**Exercise**
Copy out each line below containing "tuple".

• • • • • • •

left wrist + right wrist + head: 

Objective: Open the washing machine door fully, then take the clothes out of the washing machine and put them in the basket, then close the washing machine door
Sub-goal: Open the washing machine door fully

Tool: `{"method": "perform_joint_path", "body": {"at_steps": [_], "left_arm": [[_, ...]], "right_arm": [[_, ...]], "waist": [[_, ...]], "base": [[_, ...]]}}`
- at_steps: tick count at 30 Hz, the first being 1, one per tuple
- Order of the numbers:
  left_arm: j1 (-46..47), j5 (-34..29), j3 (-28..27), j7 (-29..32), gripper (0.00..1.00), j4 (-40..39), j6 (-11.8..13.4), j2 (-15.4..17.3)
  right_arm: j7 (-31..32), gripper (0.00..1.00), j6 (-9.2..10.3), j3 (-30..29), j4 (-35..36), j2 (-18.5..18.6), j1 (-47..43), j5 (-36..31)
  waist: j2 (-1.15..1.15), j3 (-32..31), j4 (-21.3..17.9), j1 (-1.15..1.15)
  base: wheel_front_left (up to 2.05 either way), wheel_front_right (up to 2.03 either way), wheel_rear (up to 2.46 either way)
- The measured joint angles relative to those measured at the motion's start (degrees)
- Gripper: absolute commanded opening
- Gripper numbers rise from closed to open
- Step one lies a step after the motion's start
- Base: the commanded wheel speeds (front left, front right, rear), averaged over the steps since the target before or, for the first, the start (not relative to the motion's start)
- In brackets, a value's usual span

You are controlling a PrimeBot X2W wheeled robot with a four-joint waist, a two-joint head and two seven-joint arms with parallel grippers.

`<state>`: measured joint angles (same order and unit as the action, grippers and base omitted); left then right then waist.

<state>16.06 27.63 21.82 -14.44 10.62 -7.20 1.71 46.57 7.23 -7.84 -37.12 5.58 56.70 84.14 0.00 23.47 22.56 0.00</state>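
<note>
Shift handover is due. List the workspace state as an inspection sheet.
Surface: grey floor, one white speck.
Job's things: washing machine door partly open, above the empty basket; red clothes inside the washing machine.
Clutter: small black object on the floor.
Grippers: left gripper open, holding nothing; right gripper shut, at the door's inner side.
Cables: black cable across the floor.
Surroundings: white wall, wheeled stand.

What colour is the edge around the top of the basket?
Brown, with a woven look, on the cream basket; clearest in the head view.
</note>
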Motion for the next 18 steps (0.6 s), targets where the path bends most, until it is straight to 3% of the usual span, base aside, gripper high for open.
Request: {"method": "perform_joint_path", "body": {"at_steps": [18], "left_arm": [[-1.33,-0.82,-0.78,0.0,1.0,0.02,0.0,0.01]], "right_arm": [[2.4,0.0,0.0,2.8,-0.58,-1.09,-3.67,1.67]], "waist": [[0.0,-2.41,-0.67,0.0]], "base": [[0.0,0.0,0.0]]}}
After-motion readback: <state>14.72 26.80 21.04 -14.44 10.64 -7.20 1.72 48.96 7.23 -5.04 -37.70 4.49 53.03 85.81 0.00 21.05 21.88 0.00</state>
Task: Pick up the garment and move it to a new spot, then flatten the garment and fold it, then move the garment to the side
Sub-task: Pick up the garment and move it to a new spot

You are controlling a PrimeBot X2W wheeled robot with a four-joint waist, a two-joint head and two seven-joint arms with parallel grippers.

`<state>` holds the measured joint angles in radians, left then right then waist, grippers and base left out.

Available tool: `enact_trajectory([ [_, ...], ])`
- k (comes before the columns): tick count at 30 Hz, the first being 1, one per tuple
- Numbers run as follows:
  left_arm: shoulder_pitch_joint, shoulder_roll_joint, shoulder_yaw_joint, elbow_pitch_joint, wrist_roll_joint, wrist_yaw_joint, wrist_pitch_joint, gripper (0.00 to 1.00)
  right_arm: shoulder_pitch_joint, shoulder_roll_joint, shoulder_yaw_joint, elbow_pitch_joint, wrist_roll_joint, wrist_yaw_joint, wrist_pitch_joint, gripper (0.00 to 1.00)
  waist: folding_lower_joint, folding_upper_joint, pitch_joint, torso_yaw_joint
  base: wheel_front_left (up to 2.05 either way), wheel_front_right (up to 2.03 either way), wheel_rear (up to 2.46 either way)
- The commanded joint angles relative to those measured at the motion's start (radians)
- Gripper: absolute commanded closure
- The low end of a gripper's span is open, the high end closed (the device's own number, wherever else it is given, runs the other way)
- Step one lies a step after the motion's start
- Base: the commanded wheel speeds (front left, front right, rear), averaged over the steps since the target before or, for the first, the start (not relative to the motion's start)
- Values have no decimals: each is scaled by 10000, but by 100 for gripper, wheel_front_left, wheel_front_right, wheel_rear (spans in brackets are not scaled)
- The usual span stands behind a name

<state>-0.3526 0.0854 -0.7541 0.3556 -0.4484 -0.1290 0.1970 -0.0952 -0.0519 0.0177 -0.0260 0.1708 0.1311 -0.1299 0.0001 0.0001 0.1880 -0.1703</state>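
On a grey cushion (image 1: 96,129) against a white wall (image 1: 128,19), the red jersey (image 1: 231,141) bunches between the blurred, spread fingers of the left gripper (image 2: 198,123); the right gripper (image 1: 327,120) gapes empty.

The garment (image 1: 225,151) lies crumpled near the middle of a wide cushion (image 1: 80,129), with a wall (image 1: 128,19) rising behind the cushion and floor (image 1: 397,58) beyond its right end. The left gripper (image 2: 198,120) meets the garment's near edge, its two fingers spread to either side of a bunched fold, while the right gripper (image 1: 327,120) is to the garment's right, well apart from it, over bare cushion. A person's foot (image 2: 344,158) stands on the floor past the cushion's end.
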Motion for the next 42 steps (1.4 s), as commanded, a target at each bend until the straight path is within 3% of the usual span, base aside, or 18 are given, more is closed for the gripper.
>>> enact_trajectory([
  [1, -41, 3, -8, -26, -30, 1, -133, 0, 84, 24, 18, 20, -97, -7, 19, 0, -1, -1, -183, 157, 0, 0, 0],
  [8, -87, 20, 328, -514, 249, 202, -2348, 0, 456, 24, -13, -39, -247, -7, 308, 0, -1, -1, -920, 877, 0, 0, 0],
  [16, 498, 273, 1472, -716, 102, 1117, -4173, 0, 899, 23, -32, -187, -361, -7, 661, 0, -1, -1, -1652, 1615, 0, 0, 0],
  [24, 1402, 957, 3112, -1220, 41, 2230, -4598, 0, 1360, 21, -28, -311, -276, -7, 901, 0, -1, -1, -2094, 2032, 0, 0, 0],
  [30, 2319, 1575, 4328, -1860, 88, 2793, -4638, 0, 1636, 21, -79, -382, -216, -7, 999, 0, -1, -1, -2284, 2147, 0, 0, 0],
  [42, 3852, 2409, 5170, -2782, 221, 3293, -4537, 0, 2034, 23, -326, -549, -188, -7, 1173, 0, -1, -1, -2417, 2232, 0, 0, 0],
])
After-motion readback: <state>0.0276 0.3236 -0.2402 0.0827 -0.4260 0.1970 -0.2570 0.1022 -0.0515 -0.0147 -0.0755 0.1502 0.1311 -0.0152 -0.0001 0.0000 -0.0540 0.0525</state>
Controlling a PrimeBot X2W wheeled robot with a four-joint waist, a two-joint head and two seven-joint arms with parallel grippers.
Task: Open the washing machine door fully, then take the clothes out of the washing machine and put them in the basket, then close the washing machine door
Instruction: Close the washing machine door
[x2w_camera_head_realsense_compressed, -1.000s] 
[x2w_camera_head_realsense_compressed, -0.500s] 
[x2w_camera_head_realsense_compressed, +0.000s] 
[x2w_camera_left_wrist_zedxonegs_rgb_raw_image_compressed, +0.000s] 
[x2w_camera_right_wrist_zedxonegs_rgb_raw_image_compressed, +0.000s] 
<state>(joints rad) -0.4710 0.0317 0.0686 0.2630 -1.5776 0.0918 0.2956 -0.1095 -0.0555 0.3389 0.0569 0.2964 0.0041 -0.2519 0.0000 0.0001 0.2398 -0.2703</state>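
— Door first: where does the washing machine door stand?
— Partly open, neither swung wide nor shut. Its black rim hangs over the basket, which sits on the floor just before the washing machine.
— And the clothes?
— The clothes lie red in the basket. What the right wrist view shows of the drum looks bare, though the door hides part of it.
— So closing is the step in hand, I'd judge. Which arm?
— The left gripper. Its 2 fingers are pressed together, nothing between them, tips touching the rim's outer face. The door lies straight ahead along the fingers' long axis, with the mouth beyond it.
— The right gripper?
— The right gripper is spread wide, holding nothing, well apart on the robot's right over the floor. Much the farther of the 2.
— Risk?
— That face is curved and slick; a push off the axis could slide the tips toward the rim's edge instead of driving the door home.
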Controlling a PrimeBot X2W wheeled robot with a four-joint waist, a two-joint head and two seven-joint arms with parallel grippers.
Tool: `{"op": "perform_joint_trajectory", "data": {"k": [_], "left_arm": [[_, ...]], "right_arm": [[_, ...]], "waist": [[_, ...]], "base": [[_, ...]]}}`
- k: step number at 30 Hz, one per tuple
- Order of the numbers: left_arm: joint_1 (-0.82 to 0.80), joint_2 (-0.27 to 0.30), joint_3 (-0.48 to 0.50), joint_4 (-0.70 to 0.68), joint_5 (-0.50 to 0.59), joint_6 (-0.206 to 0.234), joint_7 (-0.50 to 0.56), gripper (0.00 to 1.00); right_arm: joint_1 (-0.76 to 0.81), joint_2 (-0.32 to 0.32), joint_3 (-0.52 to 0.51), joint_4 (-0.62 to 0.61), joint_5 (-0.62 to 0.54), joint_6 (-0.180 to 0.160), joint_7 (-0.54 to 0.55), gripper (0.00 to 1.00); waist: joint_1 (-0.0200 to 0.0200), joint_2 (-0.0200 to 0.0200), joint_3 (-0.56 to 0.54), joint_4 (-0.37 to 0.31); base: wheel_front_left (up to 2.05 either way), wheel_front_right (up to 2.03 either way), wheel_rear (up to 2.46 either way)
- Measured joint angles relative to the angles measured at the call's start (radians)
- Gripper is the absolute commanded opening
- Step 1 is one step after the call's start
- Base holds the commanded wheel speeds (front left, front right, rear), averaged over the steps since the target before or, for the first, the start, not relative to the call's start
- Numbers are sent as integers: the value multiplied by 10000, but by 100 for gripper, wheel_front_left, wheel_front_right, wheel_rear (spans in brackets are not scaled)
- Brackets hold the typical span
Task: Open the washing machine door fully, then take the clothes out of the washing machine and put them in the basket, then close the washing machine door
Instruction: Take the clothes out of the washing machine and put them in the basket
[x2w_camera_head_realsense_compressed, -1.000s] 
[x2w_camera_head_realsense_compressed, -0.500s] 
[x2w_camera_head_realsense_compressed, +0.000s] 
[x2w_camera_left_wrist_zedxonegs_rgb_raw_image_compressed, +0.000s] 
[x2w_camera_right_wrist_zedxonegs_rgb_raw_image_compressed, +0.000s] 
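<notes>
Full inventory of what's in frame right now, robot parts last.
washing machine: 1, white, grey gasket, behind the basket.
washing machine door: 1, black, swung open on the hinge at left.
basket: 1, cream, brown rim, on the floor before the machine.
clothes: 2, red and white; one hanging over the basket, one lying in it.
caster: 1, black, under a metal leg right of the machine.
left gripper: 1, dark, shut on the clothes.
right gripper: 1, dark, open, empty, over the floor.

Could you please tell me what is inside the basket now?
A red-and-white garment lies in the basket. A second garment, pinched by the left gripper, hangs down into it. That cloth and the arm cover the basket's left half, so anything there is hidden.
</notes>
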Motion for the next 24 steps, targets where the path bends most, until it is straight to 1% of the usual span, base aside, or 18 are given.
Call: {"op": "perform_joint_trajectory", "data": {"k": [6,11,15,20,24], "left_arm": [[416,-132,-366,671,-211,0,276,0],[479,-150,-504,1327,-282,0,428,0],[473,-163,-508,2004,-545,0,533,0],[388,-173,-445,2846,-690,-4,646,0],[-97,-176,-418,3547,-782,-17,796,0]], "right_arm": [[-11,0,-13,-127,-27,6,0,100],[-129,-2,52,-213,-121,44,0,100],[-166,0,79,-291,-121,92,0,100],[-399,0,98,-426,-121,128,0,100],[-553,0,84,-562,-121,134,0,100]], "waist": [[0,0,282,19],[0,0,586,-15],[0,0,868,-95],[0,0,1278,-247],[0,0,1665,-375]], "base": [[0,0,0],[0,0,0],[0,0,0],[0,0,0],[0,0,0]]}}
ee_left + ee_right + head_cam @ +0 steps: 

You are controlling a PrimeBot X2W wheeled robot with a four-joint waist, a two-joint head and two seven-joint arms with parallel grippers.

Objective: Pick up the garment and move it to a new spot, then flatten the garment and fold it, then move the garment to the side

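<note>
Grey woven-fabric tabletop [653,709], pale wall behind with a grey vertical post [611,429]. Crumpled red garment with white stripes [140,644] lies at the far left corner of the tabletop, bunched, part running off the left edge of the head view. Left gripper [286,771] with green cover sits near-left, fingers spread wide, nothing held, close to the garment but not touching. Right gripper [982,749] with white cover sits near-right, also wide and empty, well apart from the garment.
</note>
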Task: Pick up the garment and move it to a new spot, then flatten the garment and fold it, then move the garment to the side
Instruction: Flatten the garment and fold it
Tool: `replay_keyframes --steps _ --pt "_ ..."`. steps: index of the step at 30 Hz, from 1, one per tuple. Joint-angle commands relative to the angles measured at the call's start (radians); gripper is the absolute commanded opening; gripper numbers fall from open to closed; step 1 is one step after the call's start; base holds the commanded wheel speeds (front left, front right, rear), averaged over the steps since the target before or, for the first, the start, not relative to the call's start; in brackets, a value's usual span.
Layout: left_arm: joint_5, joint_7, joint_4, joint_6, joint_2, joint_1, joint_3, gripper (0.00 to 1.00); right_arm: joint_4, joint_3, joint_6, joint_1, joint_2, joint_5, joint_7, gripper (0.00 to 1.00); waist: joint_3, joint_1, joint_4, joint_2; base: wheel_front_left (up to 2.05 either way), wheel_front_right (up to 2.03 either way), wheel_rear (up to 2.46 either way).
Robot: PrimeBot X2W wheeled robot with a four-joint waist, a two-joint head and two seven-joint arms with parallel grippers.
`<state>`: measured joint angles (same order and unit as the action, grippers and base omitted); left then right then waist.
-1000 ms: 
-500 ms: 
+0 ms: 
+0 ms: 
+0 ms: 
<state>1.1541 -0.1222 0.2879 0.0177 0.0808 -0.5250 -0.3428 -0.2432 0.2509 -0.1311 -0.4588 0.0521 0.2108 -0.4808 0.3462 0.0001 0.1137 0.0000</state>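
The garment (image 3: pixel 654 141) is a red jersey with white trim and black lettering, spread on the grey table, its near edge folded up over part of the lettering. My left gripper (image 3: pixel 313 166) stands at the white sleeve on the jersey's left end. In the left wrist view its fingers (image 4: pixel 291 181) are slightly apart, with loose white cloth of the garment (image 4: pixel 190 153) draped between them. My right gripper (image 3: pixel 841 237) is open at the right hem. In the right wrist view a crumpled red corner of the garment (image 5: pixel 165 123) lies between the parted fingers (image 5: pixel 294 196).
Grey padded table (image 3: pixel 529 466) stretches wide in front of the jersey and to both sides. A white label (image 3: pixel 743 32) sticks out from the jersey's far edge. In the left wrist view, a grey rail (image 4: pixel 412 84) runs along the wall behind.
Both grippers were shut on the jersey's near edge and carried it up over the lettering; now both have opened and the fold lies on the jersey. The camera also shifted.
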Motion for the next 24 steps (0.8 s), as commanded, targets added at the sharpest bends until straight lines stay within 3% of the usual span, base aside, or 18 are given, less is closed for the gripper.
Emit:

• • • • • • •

**Response below**
- at_steps: tick count at 30 Hz, the first being 1, one per tuple
- k (comes before the columns): tick count at 30 Hz, the first being 1, one per tuple
- k: step number at 30 Hz, one per tuple
Tool: `replay_keyframes --steps _ --pt "_ ..."`. steps: index of the step at 30 Hz, from 1, one per tuple. Joint-angle commands relative to the angles measured at the call's start (radians); gripper is the absolute commanded opening; gripper numbers fall from open to closed; step 1 is one step after the call's start; base holds the commanded wheel speeds (front left, front right, rear), averaged over the steps since the target before or, for the first, the start, not relative to the call's start; in brackets, a value's usual span.

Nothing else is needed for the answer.